On the south side of Rice Lake in southern Ontario, Alderville First Nation is becoming increasingly known as the ‘Green Mile,’ a moniker inspired by the number of cannabis dispensaries that have cropped up along the stretch of County Road 45 that runs through the community.
Hiawatha First Nation, about 50 km to the north of Alderville, has taken a different approach, putting a moratorium on all businesses and for-profit enterprises relating to the production and sale of cannabis on the First Nation’s territory.
As the legalization of cannabis approaches, the two small Mississauga Anishinabeg communities are each preparing in their own way.
Alderville’s Green Mile
The first dispensary in Alderville First Nation was established just over two years ago, raided and consequently shut down. The owner of the business, Timothy Tucker, was not a member of Alderville First Nation but rented the store space from a community member after approaching chief and council with the idea to open up a medical cannabis dispensary.
“He said he was only into the medical part of the cannabis so we listened to him and thought, ‘Well, OK that’s kind of a good idea,'” said Alderville Chief Jim Bob Marsden.
To sell chief and council on the idea, Tucker brought them to Toronto to see his storefront.

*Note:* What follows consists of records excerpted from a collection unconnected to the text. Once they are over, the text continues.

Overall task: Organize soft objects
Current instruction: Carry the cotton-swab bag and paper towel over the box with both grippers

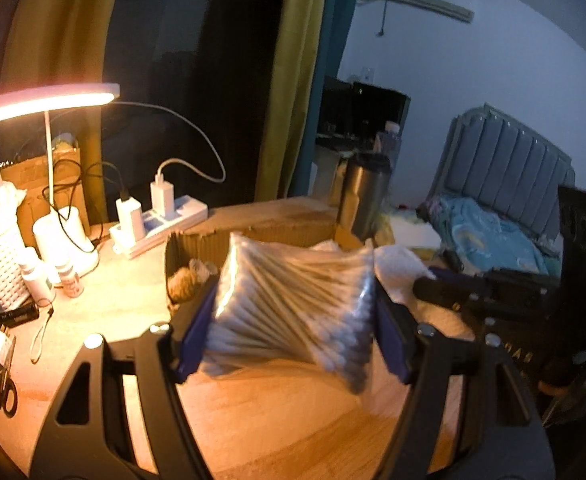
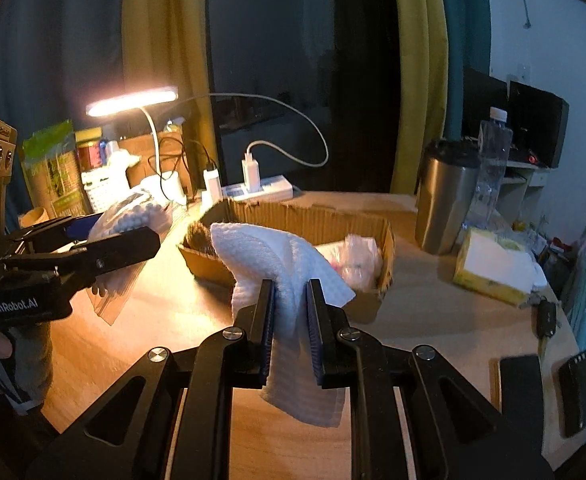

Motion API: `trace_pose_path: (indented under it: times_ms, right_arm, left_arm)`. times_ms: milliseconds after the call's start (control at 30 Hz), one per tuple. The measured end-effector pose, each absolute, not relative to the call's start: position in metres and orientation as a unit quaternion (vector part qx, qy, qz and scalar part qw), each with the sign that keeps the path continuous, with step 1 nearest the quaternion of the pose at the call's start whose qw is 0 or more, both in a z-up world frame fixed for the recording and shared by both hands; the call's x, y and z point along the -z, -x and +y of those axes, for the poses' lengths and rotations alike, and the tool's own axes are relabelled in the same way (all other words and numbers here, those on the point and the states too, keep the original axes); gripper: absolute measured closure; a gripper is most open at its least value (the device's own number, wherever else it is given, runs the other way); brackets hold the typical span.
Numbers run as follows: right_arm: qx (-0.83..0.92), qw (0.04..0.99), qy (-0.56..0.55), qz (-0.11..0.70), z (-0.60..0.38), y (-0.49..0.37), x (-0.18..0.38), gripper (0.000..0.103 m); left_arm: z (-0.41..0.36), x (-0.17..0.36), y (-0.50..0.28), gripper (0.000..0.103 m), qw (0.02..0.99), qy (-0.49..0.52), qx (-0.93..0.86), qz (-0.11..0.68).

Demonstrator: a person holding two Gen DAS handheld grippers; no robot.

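White cloth (image 2: 289, 276) pinched in right tongs (image 2: 291, 332); cotton swab bag (image 1: 293, 304) clamped wide in left tongs (image 1: 293, 344). Clear cardboard box (image 2: 305, 216) rim, lower inside, then release.

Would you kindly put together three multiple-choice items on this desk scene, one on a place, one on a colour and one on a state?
1. Where does the steel tumbler stand?
A. To the right of the cardboard box
B. Inside the box
C. Under the lamp

2. What colour is the cloth in the right gripper?
A. Green
B. White
C. Red

3. What state is the left gripper in?
A. Open and empty
B. Shut flat on nothing
C. Closed on the bag of cotton swabs

Answers:
1 A: the right wrist view shows the tumbler on the desk beyond the box's right end.
2 B: the textured cloth pinched between the pads is plainly white.
3 C: the left wrist view shows both blue pads pressing the sides of the clear bag.
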State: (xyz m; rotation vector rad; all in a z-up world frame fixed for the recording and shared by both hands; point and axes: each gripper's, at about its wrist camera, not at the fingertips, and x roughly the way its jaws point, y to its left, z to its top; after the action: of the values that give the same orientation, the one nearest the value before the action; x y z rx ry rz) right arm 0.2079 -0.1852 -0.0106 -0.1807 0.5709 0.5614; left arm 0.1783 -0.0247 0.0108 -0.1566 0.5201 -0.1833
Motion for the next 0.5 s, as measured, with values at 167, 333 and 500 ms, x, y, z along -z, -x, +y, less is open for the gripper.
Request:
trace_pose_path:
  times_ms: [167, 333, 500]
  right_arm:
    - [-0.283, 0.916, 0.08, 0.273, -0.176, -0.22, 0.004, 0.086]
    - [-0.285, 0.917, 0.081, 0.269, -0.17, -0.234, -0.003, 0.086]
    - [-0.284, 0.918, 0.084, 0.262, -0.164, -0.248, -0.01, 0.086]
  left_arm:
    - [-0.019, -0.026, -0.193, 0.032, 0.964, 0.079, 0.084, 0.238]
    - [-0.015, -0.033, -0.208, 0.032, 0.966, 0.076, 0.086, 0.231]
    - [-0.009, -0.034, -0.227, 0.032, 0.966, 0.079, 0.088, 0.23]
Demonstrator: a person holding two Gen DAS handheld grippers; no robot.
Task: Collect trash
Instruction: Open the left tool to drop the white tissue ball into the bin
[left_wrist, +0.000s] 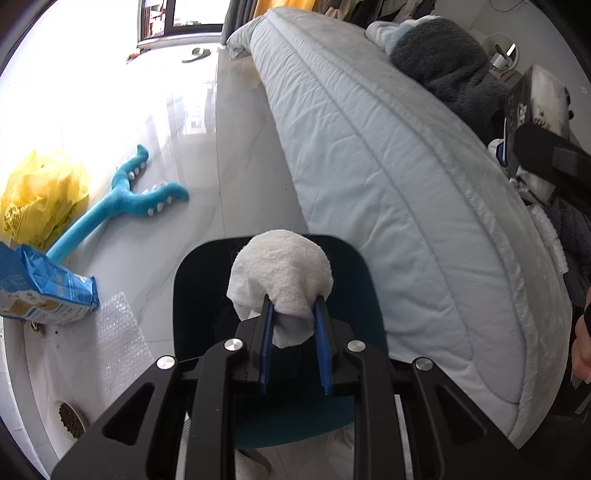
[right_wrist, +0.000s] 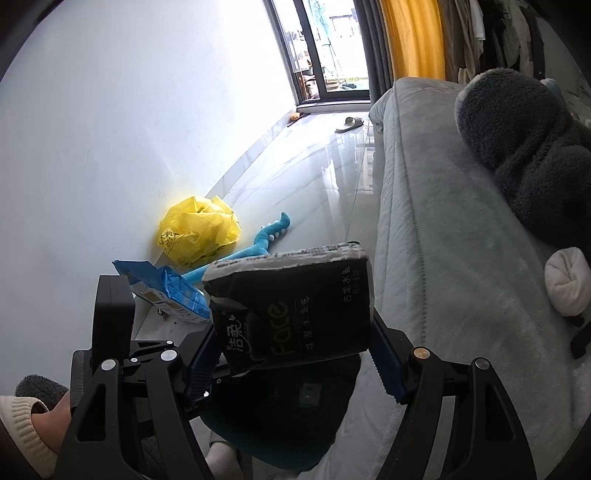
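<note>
My left gripper (left_wrist: 293, 325) pinches a crumpled tissue (left_wrist: 280, 280) over the dark bin (left_wrist: 354, 280) beside the bed (left_wrist: 388, 177), my right gripper (right_wrist: 295, 354) clamps the tissue pack (right_wrist: 295, 306), neither dropped yet, floor litter remaining.

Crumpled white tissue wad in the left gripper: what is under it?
A dark teal bin with a black opening sits below the crumpled white tissue wad. The wad and left gripper cover its inside.
</note>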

“It was all secure and seemed pretty up and up, so we said ‘OK sure we’ll support the medical [dispensary],'” said Marsden.
According to the federal Access to Cannabis for Medical Purposes regulations, “Storefronts selling marijuana, commonly known as ‘dispensaries’ and ‘compassion clubs,’ are not authorized to sell cannabis for medical or any other purposes.” The illegal storefronts “are subject to law enforcement action.”
1st dispensary raided
On Aug. 17 2016, the dispensary was raided by the Northumberland OPP and Tucker was charged with two counts of possession of cannabis for the purpose of trafficking. He later pleaded guilty to one count and was fined.

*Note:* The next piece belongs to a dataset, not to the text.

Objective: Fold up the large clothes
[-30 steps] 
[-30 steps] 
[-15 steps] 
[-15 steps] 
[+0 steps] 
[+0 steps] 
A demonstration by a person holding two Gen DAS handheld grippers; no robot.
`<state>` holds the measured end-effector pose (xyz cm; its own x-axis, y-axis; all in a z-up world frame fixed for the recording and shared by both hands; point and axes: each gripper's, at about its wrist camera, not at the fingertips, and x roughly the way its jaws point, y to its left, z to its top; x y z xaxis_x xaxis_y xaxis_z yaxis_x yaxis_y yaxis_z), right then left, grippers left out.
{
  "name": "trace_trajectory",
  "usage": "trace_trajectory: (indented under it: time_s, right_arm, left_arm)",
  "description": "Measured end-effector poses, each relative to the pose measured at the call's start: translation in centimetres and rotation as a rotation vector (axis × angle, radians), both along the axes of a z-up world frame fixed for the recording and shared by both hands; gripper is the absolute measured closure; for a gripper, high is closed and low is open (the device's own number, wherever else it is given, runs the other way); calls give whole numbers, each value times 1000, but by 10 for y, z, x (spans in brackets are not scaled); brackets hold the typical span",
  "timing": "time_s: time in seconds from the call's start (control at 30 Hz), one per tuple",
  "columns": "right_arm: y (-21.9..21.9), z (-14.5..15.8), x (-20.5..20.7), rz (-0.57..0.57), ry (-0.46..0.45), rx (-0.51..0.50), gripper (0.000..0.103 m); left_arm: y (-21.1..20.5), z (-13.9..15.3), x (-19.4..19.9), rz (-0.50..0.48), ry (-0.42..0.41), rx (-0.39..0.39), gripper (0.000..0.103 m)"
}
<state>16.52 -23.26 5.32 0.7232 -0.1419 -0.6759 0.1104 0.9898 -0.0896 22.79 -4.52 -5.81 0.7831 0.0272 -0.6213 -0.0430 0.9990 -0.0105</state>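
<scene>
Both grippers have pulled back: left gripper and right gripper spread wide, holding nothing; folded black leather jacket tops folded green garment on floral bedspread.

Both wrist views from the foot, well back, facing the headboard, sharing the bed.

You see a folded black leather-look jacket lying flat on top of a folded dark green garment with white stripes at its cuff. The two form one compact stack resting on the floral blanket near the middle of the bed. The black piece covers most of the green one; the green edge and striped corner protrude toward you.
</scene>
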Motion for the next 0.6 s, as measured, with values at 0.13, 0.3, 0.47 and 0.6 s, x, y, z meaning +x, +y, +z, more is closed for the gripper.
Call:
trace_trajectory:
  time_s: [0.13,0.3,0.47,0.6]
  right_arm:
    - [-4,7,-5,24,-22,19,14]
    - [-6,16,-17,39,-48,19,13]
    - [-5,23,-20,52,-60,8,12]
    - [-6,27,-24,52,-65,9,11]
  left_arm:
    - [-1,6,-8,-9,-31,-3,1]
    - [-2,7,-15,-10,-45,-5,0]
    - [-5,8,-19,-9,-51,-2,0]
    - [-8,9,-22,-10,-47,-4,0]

Now there are eight dispensaries in Alderville, all claiming to be medicinal.
The provincial framework for legalization says that the only legal way to obtain recreational cannabis will be through the Ontario Cannabis Store online. It can be obtained medically through a federally licensed producer online, by written order or over the phone and delivered by secure mail. Dispensary storefronts will still be illegal.

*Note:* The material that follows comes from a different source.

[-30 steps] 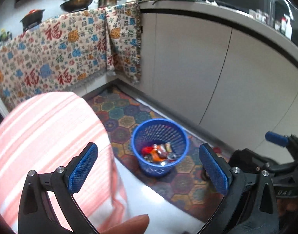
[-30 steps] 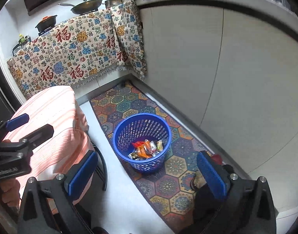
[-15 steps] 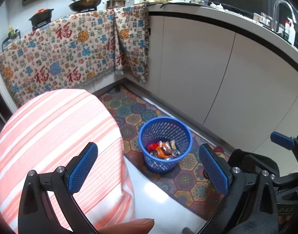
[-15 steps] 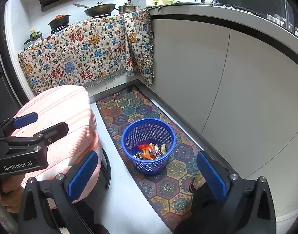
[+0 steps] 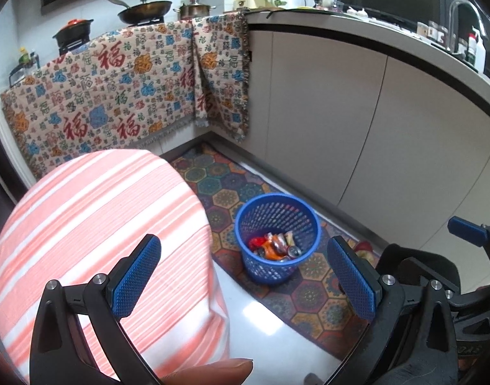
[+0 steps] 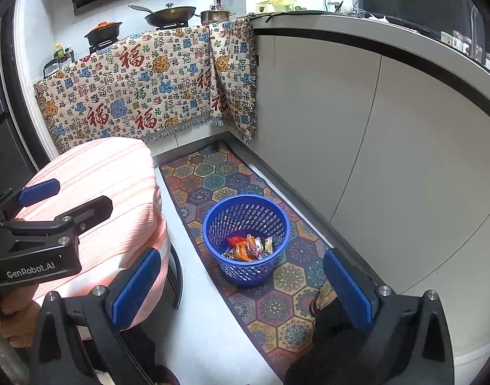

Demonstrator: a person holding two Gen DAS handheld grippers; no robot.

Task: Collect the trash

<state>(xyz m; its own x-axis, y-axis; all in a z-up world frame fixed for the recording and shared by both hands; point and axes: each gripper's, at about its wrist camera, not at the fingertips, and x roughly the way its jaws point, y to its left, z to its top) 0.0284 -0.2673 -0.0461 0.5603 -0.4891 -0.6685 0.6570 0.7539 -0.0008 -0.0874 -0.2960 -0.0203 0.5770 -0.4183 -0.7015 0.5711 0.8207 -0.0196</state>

Marsden said council remains neutral on the issue for now by not being directly involved with any of the businesses but it would like to explore potential business frameworks that could benefit the community after legalization.
Kitty corner to the Alderville First Nation administration office is the Medicine Wheel dispensary, which opened its doors on June 21, 2017. Owner Rob Stevenson is a member of Alderville First Nation and is currently the spokesperson for the Mississaugas of Rice Lake Cannabis Association, an attempt to regulate dispensaries along the Green Mile.
“We’re working with the other dispensaries to really try to regulate ourselves since no one’s done it for us yet,” he said.
Stevenson sees cannabis as an opportunity for First Nations to exert sovereignty.
“We can put ourselves in a position where we don’t need the government’s money anymore. We can be self sustainable and then we have more control over our people and the way we live.”
Customers from neighbouring First Nation
Eighteen years ago, Joe Godfrey was injured by a forklift in a workplace accident that left him with chronic back pain.
After being on different pain killers he was prescribed codeine contin, which his wife Tammy says made him irritable. She described it as a Jekyll and Hyde situation.
He began consuming cannabis through edibles seven years ago and was eventually able to stop taking the prescription pain killers.
“He’s got a lot more patience now,” Tammy Godfrey said.
She is a member of Hiawatha First Nation, which is where the family lives, but she travels to Alderville sometimes to acquire cannabis for her husband.
She said she would like to see a dispensary in Hiawatha and thinks it would be a smart move for the local economy.
“They could benefit from it so much.”
Hiawatha First Nation to hold vote
The concern for Hiawatha First Nation is doing business in the “grey area” of cannabis regulations.
“For Ontario itself there’s so much uncertainty and definitely for First Nations there’s a greater uncertainty. There’s a greater grey area,” said Chief Laurie Carr.
Carr said Hiawatha First Nation was advised to stay out of the grey area by a lawyer.
Some of the risks that Hiawatha seeks to avoid are financial investment with no return guarantees, and questions of where product is being supplied from and who might have vested interests in moving cannabis, potentially inviting criminal action into the small community.
“For me, it’s always about thinking about the youth and the seven generations ahead,” said Carr.
The moratorium was announced in May and eventually will the decision will be made by community vote. Before the vote takes place, Hiawatha will hold a series of information meetings.
So far there has been one community information meeting and Carr said she expects to hold a couple more before the vote.